Nach Meinung des zuständigen Wildhüters Paul Schmid lässt das Szenario kaum Zweifel, dass hier ein Wolf am Werk war. «Ich bin zu 99,9 Prozent sicher», sagt Schmid. Er habe die gerissenen Tiere noch einem Kollegen gezeigt, und auch der fand: «Das war ein Wolf.» Endgültige Klarheit werden die DNA-Proben bringen, die vor Ort entnommen wurden. Deren Laboranalyse dauert erfahrungsgemäss drei bis vier Wochen.
Verstärkter Herdenschutz unumgänglich
«Der Wildhüter hat sich sehr nett um alles gekümmert und auch die toten Schafe gleich mitgenommen», erzählt Petra Megert. «Dafür bin ich ihm dankbar.» Wie es mit ihren verbliebenen drei Tieren weitergeht, weiss sie noch nicht. «Vorerst bleiben sie nachts im Stall», so Megert. «Aber langfristig ist das natürlich keine Lösung.» Sie will nun mit den benachbarten Landwirten das Gespräch suchen. Auch die machen sich nach dem Vorfall Sorgen – nicht zuletzt, weil in der Gegend Kälber auf den Weiden stehen.
«Die Tierhalter werden wohl nicht drumherum kommen, den Herdenschutz zu verstärken», prophezeit Wildhüter Paul Schmid. Bisher habe man in der Gegend Glück gehabt. «Es gab relativ wenig Vorfälle mit Raubtieren, und wenn, war der Luchs dafür verantwortlich.» Mit dem Vorfall vom Dienstag hat sich die Lage geändert.
Nur gesicherte Tiere zählen
Wer den Wolf fernhalten will, wird künftig also auf Massnahmen wie Elektrozäune von mindestens 105 Zentimetern Höhe zurückgreifen müssen. «Wenn ein Wolf Nutztiere reisst, die nicht angemessen geschützt waren, werden die ihm gar nicht angerechnet», erläutert Schmid. Und das bedeutet: Es wird vonseiten der Behörden auch nichts unternommen gegen solche Beutegreifer. Erst wenn ein Wolf in einem bestimmten Zeitraum erheblichen Schaden angerichtet hat, werden die Behörden aktiv. Aber eben: Dabei zählen nur jene Nutztiere, deren Schutz den Anforderungen des Herdenschutzes entsprochen haben.

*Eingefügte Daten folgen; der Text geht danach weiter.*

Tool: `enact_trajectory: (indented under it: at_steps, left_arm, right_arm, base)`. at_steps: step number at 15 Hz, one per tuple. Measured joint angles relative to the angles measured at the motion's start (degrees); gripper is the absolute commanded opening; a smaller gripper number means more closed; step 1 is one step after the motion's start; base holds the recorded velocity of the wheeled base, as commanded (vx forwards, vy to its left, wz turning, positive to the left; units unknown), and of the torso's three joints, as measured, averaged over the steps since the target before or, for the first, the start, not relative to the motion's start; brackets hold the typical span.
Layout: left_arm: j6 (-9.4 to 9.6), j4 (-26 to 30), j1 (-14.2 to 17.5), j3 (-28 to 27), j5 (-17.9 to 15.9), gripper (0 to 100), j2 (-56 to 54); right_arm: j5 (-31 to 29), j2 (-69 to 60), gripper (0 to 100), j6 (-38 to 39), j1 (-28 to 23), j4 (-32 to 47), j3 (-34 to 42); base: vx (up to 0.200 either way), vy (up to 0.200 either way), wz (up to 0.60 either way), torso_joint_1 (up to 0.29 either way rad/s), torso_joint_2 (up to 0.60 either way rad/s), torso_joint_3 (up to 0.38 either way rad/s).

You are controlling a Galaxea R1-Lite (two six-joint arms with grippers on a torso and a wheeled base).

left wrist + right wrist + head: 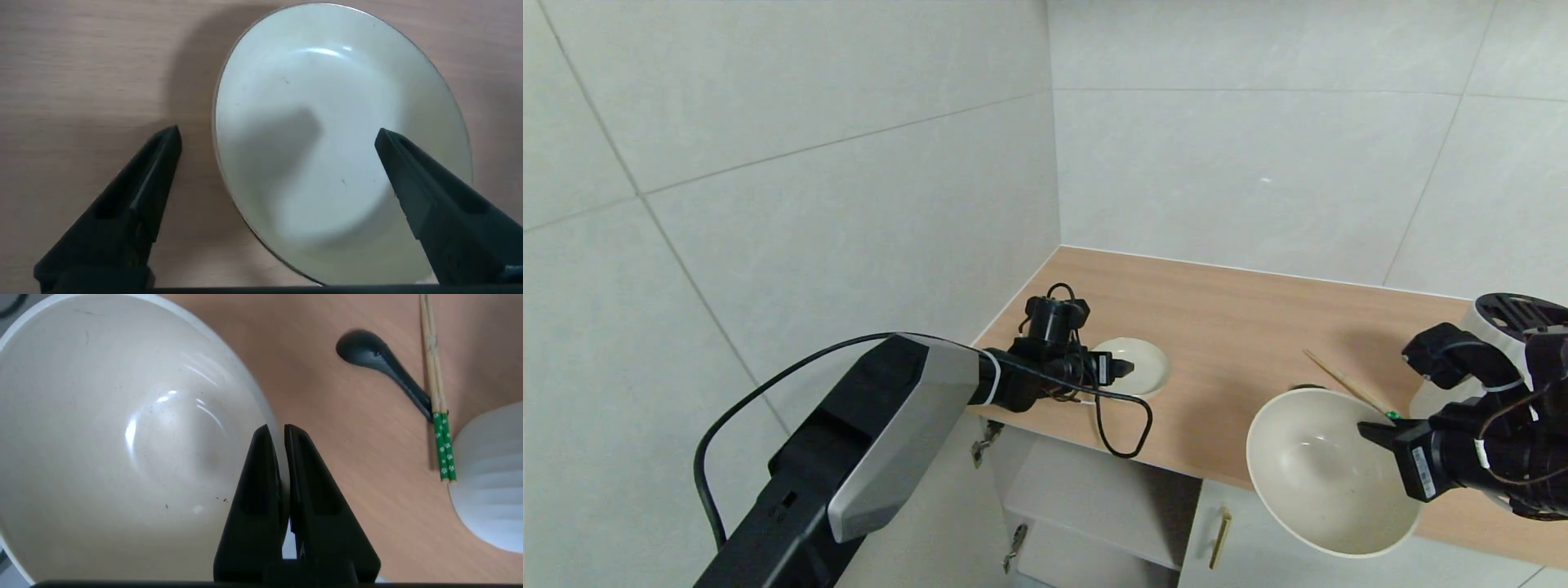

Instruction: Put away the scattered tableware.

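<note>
The bowl (1319,482) sits tilted across the counter's (1225,327) front edge in the head view, its rim pinched by the right pincer (1374,426). The chopsticks (1342,385) lie just behind that pincer. The left pincer (1125,367) hovers over a plate (1150,363) near the counter's wall-side end, with bare wood between the two pincers.

The left wrist view shows its fingers (135,208) spread wide and holding nothing, one over bare wood beside the plate's rim, the other over the plate.

The right wrist view shows the right pincer closed tight on the bowl's rim. Beyond it a black spoon (384,363) lies against the chopsticks, whose green ends reach a white ribbed pot (494,482).
</note>
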Motion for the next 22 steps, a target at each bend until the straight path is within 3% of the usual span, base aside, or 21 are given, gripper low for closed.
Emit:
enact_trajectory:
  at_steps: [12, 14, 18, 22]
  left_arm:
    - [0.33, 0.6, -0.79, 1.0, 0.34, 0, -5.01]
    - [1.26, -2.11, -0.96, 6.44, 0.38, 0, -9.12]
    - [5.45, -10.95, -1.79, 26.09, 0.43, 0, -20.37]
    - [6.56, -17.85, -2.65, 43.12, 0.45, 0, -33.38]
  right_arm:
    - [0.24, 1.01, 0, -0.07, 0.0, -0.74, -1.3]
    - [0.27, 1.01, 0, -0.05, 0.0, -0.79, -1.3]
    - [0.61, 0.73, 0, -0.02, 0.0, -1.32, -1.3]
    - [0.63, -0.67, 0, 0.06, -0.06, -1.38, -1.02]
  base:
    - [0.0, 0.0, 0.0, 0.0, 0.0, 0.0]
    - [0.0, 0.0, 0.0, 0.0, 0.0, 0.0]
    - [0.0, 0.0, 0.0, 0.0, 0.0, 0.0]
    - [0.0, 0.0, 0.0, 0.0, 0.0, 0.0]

Paul Schmid ist sich bewusst, dass sich der verlangte Herdenschutz nicht überall umsetzen lässt. «In abgelegenen Gebieten ist es eine Frage des Aufwands und der Verhältnismässigkeit.»
Vor allem Tierhalter in den Bergregionen fordern deshalb seit Langem, dass der Wolfsschutz gelockert werden müsse und Abschüsse schon deutlich früher möglich sein sollen. Die Vereinigung zum Schutz von Wild- und Nutztieren vor Grossraubtieren im Kanton Bern, die diese Woche ihre HV in der Reithalle in Thun abhielt, will im Herbst eine kantonale Volksinitiative lancieren. Nach dem Vorbild der Kantone Uri und Wallis soll auch die Berner Kantonsverfassung zugunsten des Nutztierschutzes geändert werden. Welche Auswirkungen eine solche Änderung auf die Praxis hätte, ist unklar – der Umgang mit dem Wolf ist auf Bundesebene geregelt.